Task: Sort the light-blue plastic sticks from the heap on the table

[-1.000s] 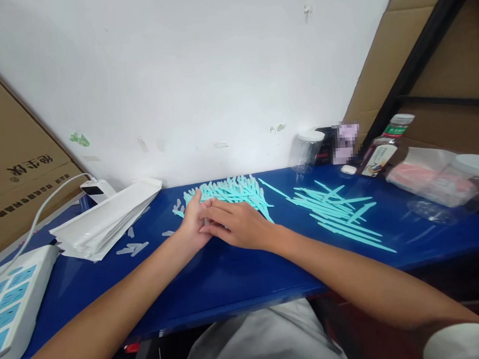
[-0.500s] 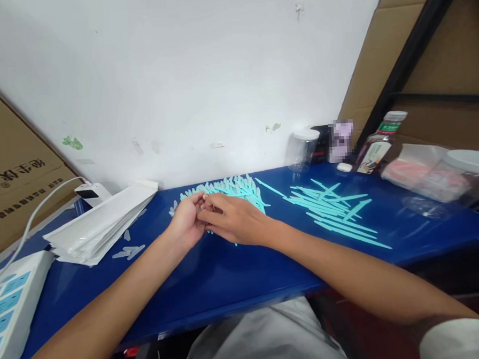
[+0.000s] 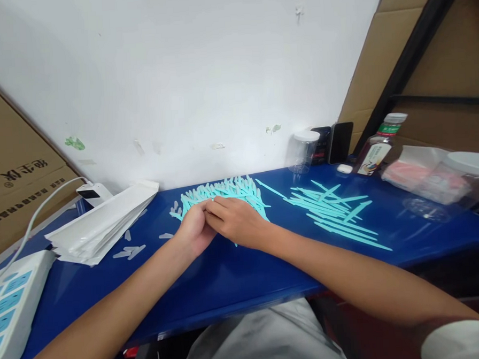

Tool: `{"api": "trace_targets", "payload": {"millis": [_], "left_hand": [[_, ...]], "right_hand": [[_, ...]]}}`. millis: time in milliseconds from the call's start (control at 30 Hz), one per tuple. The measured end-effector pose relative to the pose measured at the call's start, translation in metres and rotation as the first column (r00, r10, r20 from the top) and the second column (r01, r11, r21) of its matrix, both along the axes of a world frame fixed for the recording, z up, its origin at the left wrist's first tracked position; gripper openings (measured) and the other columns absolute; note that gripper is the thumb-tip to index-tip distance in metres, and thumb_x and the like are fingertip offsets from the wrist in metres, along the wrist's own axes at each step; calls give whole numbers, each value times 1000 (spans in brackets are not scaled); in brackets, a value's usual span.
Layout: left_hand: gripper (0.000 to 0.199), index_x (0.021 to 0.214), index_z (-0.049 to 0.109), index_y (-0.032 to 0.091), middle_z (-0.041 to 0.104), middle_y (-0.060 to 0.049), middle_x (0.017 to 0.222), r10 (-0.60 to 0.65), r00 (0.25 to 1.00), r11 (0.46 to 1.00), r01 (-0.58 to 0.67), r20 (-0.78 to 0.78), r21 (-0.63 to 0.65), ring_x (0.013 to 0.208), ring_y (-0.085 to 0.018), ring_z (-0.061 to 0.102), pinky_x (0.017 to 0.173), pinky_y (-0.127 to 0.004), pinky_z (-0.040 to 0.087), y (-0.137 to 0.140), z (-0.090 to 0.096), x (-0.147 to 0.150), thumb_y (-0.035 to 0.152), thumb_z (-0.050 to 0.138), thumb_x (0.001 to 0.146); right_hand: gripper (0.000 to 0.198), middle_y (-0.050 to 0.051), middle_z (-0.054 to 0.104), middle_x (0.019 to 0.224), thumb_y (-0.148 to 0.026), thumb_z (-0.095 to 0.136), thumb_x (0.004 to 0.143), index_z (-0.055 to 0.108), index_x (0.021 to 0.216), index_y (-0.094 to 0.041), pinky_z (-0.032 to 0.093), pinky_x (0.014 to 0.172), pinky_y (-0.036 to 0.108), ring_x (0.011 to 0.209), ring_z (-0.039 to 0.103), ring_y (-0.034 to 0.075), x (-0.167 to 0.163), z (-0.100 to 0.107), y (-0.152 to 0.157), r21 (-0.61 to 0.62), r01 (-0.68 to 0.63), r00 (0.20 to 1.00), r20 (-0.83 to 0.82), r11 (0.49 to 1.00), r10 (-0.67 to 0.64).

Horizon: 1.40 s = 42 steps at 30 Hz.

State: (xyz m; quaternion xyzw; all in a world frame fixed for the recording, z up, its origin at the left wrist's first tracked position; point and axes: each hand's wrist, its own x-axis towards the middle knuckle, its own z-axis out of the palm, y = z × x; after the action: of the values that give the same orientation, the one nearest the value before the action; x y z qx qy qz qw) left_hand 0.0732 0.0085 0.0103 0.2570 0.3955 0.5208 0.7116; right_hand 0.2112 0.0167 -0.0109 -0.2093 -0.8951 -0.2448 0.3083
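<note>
My left hand and my right hand meet over the middle of the blue table, fingers closed together. Whatever lies between the fingertips is hidden by the hands. Just behind them spreads a pile of thin turquoise sticks, many with whitish, translucent tips. To the right lies a looser group of bare turquoise sticks. Small translucent sleeve-like pieces are scattered left of my left hand, and one such piece rests close to my left wrist.
White paper sleeves, a power strip and a small white device with a cable occupy the left. A clear jar, two phones, a bottle and a bagged pink item stand right. A white wall closes the back.
Both hands have come closer together, with the left hand shifted slightly right. A translucent piece near my left wrist now shows on the table.
</note>
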Motion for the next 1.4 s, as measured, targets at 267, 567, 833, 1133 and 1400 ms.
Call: {"api": "trace_targets", "payload": {"millis": [267, 567, 833, 1133, 1400], "left_hand": [[16, 66, 47, 19, 42, 4, 50, 30, 1000, 998, -30, -8, 50, 34, -7, 35, 34, -20, 26, 7, 5, -7, 12, 54, 79], [11, 75, 49, 20, 26, 8, 51, -147, 984, 957, 168, -105, 235, 36, -7, 18, 35, -19, 18, 9, 19, -17, 16, 49, 86], [17, 103, 61, 19, 42, 7, 58, -160, 944, 882, 267, -287, 387, 39, -5, 20, 39, -16, 19, 9, 21, -14, 35, 60, 99], [28, 81, 60, 17, 28, 10, 48, 6, 967, 909, 102, -256, 404, 36, -4, 19, 36, -15, 16, 26, 17, -26, 40, 64, 98], [5, 90, 59, 15, 60, 1, 68, 69, 965, 943, 21, -255, 333, 35, -2, 25, 35, -16, 17, 38, 13, -33, 17, 57, 95]], "right_hand": [[33, 9, 71, 108, -41, 61, 101, 64, 126, -20, 52, 81, 36, 94, 60, 21, 18, 24, -3, -447, -346, 919, -338, 825, 202], [33, 25, 72, 112, -37, 71, 92, 74, 104, -6, 49, 80, 36, 101, 69, 33, 114, 26, 78, -656, 692, 628, 340, 302, -700], [28, 29, 73, 109, -28, 59, 99, 70, 107, -4, 50, 81, 37, 102, 71, 35, 119, 20, 85, -701, 678, 608, 365, 222, -705], [21, -4, 53, 62, -39, 62, 98, 60, 94, -19, 34, 49, 23, 50, 43, 9, 103, 61, 49, -894, -388, 880, -432, 225, -197], [28, 1, 64, 84, -43, 67, 95, 72, 103, -17, 50, 73, 29, 74, 56, 12, 77, 54, 38, -820, -422, 875, -480, 387, -62]]}}
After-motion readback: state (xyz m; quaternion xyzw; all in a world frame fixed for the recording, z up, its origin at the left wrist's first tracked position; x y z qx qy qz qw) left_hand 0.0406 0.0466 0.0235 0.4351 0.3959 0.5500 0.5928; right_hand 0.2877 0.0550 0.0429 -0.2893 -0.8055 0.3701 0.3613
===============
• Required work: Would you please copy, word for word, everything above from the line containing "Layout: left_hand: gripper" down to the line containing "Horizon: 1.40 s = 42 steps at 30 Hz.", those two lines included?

• Task solution:
Layout: left_hand: gripper (0.000 to 0.199), index_x (0.021 to 0.214), index_z (-0.049 to 0.109), index_y (-0.032 to 0.091), middle_z (-0.041 to 0.104), middle_y (-0.060 to 0.049), middle_x (0.017 to 0.222), r10 (-0.60 to 0.65), r00 (0.25 to 1.00), r11 (0.46 to 1.00), r01 (-0.58 to 0.67), r20 (-0.78 to 0.78), r21 (-0.63 to 0.65), ring_x (0.013 to 0.208), ring_y (-0.085 to 0.018), ring_z (-0.061 to 0.102), pinky_x (0.017 to 0.173), pinky_y (-0.127 to 0.004), pinky_z (-0.040 to 0.087), y (-0.137 to 0.140), z (-0.090 to 0.096), x (-0.147 to 0.150), thumb_y (-0.035 to 0.152), thumb_z (-0.050 to 0.138), thumb_x (0.001 to 0.146); right_hand: gripper (0.000 to 0.198), middle_y (-0.050 to 0.051), middle_z (-0.054 to 0.104), middle_x (0.019 to 0.224), thumb_y (-0.148 to 0.026), thumb_z (-0.095 to 0.136), thumb_x (0.004 to 0.143), index_z (-0.055 to 0.108), index_x (0.021 to 0.216), index_y (-0.094 to 0.041), pinky_z (-0.032 to 0.093), pinky_x (0.014 to 0.172), pinky_y (-0.036 to 0.108), ring_x (0.011 to 0.209), ring_z (-0.039 to 0.103), ring_y (-0.034 to 0.075), x (-0.167 to 0.163), z (-0.100 to 0.107), y (-0.152 to 0.157), r21 (-0.61 to 0.62), r01 (-0.68 to 0.63), r00 (0.20 to 1.00), r20 (-0.83 to 0.82), r11 (0.49 to 1.00), r10 (-0.67 to 0.64).

Horizon: 1.40 s = 42 steps at 30 Hz.

Nothing further is needed for the answer.